Aku berada di simpang malam. Tepat di bawah rembulan yang patah. Dan ketika langit tergelincir di mendung yang licin.
Gelap, hanyalah cahaya yang sedang disembunyikan. Oleh waktu. Sebelum nanti matahari kembali memenuhi janji. Menyeberangi ufuk, memenuhi titi wanci.
Tidak terdengar perbincangan. Karena semua mulut dikunci dinihari. Menjadi filosofi ketenangan. Di mana percakapan sama sekali tak dibutuhkan.
Hanya suara-suara bisikan. Dihembuskan angin dari delapan penjuru. Menembus ruang-ruang sunyi. Menjadi nyanyian yang lebih rupawan. Dibanding orkestra manapun yang paling menawan.
Di sinilah, diam menjadi maharaja. Menguasai kerajaan cinta. Di wilayah-wilayah tanpa peta.
Serangkaian gumam, perlahan menguar di sudut-sudut mushola. Manakala satu dua orang. Terbangun dari amnesia. Lalu mengingat Tuhannya.

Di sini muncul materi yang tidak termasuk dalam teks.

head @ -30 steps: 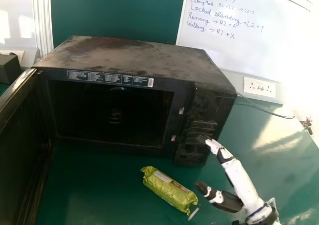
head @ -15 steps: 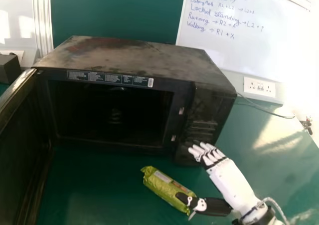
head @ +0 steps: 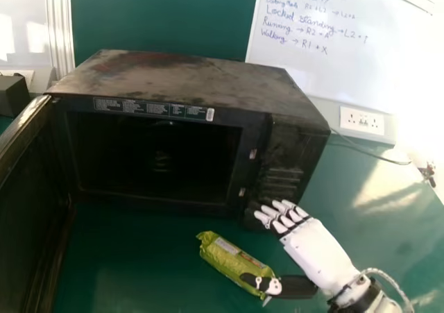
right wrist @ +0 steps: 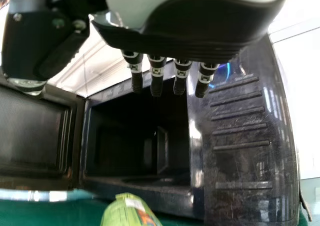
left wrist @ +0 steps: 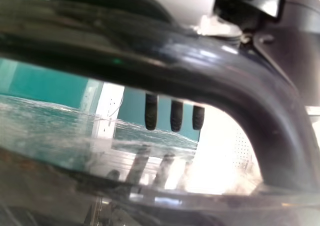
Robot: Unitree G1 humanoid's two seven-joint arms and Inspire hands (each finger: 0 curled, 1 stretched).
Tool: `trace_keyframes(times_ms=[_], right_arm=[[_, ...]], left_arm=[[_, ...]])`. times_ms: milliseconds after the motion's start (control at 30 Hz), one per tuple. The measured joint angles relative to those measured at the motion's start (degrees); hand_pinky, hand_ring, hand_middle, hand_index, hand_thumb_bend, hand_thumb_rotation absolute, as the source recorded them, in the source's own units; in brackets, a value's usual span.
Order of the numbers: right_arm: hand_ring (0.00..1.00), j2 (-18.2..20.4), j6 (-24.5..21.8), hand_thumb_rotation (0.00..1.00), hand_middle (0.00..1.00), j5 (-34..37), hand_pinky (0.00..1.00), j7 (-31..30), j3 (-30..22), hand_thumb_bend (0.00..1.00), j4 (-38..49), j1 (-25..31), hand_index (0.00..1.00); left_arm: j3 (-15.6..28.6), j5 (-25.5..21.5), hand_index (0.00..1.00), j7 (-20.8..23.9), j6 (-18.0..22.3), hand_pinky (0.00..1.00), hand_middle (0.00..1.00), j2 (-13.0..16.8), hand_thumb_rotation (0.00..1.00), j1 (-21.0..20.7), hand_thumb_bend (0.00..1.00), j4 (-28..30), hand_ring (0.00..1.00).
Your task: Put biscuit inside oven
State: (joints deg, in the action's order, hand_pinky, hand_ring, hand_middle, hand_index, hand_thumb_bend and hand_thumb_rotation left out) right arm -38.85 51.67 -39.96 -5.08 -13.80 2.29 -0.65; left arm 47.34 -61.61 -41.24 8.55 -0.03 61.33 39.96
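Observation:
My right hand (head: 313,249) is right of the green biscuit packet (head: 232,261), fingers extended toward the oven's control side and dark thumb overlapping the packet's near right end; contact is unclear. The packet lies on the table before the black oven (head: 208,87), whose cavity is dark and door (head: 31,188) stands open at left. In the right wrist view, the right hand (right wrist: 200,28) has straight fingers before the oven (right wrist: 240,161), with the packet (right wrist: 127,213) beyond. The left wrist view has my left hand's straight fingers (left wrist: 151,113) behind a glossy dark curved bar (left wrist: 200,60) that hides part of them.
The green table (head: 374,216) extends right of the oven. A cable (head: 371,158) runs near a wall socket (head: 362,121), below a whiteboard (head: 333,63). A dark box (head: 12,96) stands at the far left.
My right hand has turned, bringing the back of the hand and spread fingers into sight. Its thumb has moved left across the packet's near end. The packet and oven have stayed put.

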Motion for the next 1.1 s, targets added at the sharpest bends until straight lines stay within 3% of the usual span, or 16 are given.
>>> trace_keyframes(times_ms=[67, 467, 667, 867, 1100], right_arm=[[1.0, -0.4, -1.99, 0.96, 1.0, -0.76, 1.0, -0.36, 0.55, 0.87, 1.69, 0.0, 1.0], [1.0, -3.98, -10.86, 0.98, 1.0, -0.74, 1.0, -5.51, 5.47, 0.89, 6.0, -1.93, 1.0], [1.0, -4.27, -15.78, 0.96, 1.0, -2.15, 1.0, -7.95, 8.11, 0.9, 8.14, -2.97, 1.0], [1.0, -4.23, -22.55, 0.97, 1.0, -2.67, 1.0, -11.99, 10.62, 0.89, 10.67, -3.63, 1.0], [1.0, -3.93, -29.85, 0.97, 1.0, -4.28, 1.0, -15.98, 13.2, 0.9, 12.99, -4.67, 1.0]], left_arm=[[0.01, -0.29, 0.76, -0.03, -0.01, 0.71, 0.77, 0.06, 0.64, 0.03, 1.0, -0.07, 0.71], [0.2, -2.07, 0.79, 0.66, -0.24, 0.61, 0.76, 0.3, 0.64, 0.21, 1.0, -0.18, 0.67], [0.38, -2.13, 0.79, 0.44, -0.25, 0.6, 0.79, 0.39, 0.63, 0.23, 1.0, -0.44, 0.68], [0.56, -2.22, 0.81, 0.3, -0.25, 0.61, 0.81, 0.5, 0.7, 0.28, 1.0, -1.18, 0.67], [0.57, -2.52, 0.82, 0.47, -0.25, 0.62, 0.83, 0.22, 0.71, 0.69, 1.0, -0.94, 0.68]])
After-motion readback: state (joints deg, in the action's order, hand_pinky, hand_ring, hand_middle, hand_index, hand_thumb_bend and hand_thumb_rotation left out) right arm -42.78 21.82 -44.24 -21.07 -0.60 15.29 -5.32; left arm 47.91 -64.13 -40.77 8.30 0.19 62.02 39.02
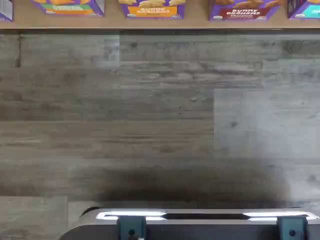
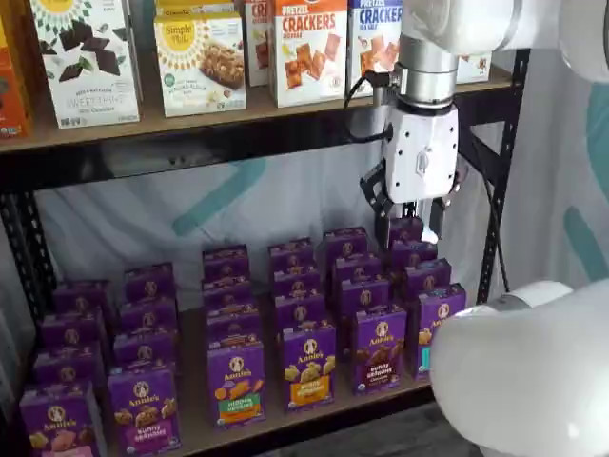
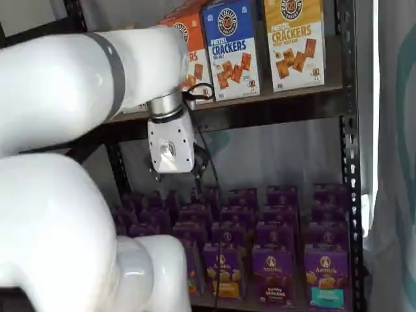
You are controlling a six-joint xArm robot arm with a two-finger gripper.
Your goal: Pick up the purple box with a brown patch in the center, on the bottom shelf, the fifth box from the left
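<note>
The purple box (image 2: 379,347) stands upright in the front row of the bottom shelf (image 2: 195,424), with brown bunny snacks on its front. It also shows in a shelf view (image 3: 273,276) and in the wrist view (image 1: 245,10), at the shelf's front edge (image 1: 160,22). My gripper (image 2: 407,227) hangs from the white arm, well above the box and a little to its right in that view. A gap shows between its black fingers, and nothing is in them.
An orange-band purple carton (image 2: 309,367) and a teal-band one (image 2: 433,333) flank the box, with rows of purple cartons behind. Cracker boxes (image 2: 309,48) stand on the upper board. A black rack post (image 2: 500,171) is at the right. Grey plank floor (image 1: 160,125) lies in front.
</note>
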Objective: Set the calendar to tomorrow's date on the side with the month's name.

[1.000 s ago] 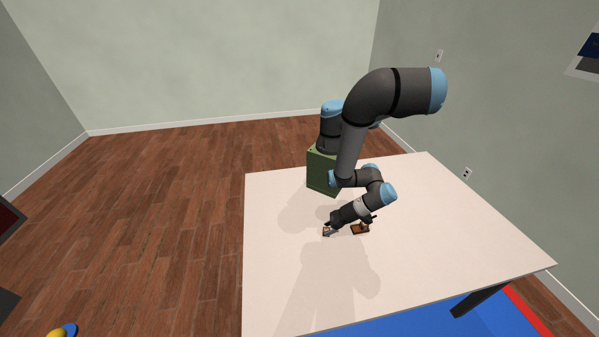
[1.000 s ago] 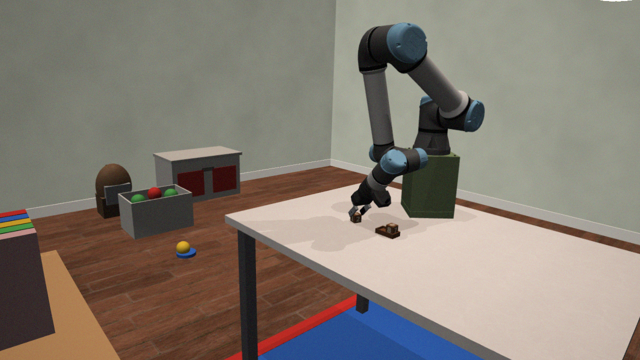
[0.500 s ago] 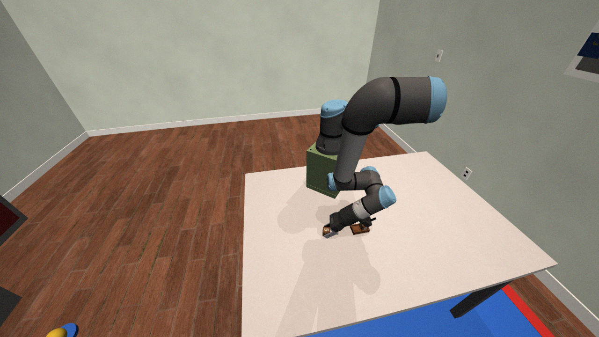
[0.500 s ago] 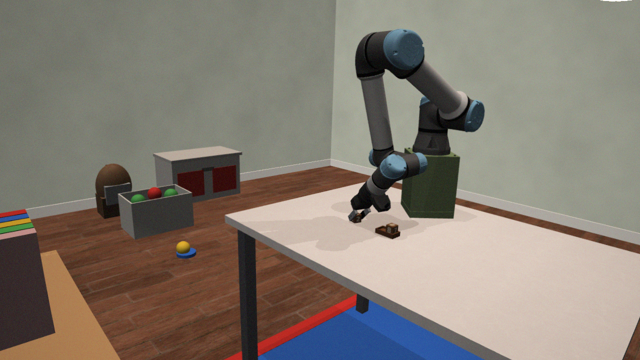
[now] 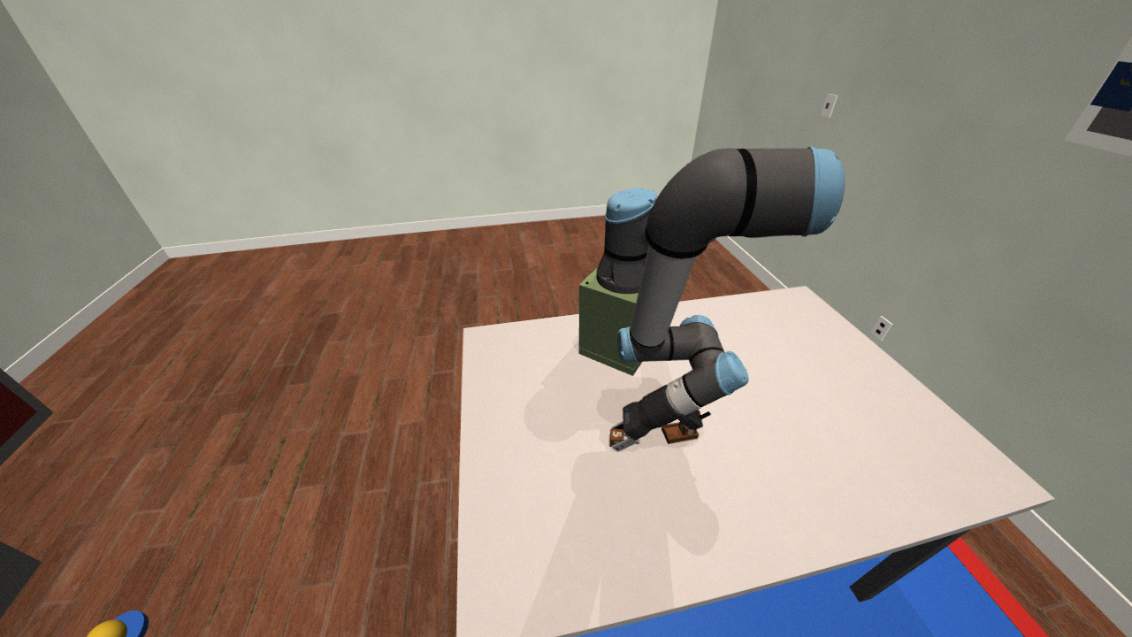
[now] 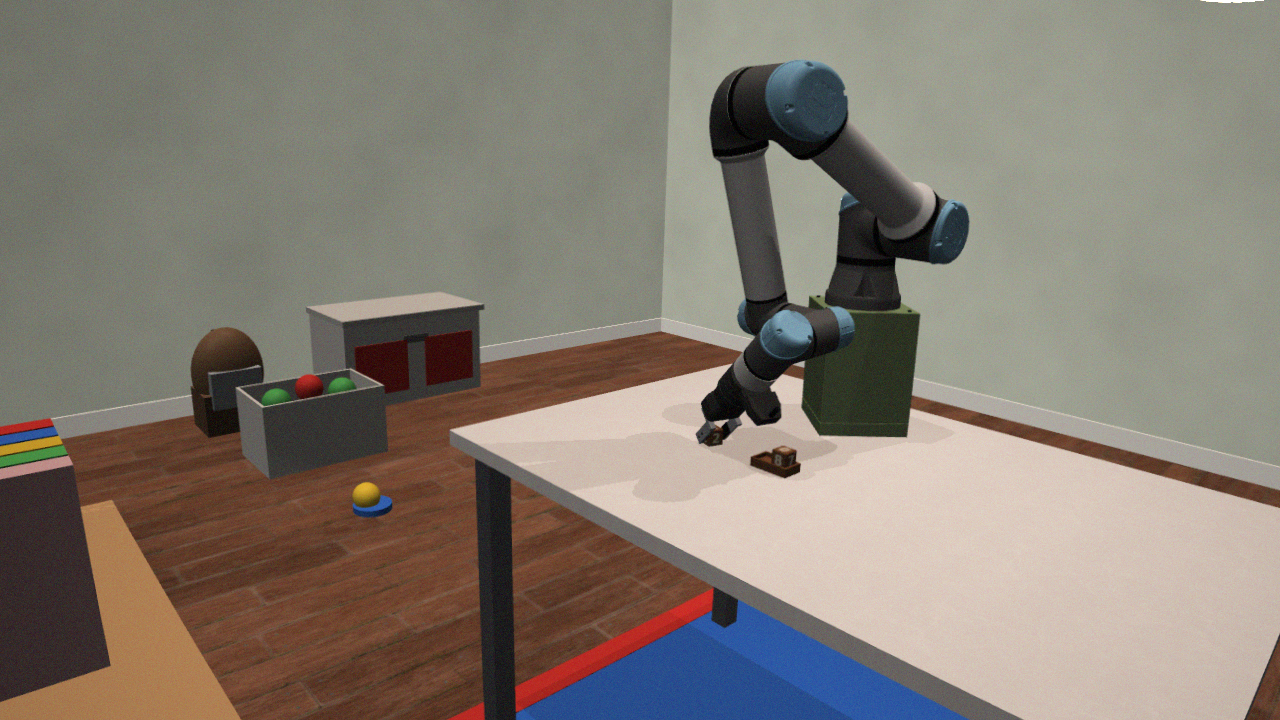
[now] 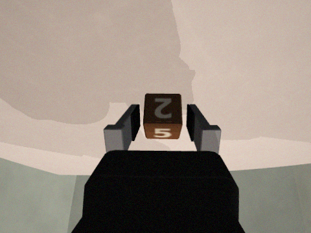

Aku lantas berada di ujung malam. Tepat di bawah rembulan yang telah sempurna ditambal. Menggunakan cahaya bintang-bintang yang tanggal. Dan langit kembali berdiri tegak. Menyambut segenap doa-doa. Di pelatarannya yang berundak.
Aku ingin terlelap. Sambil mendekap jam dinding. Agar cepat terjaga. Dari amnesia. Yang nyaris saja melupakan segalanya.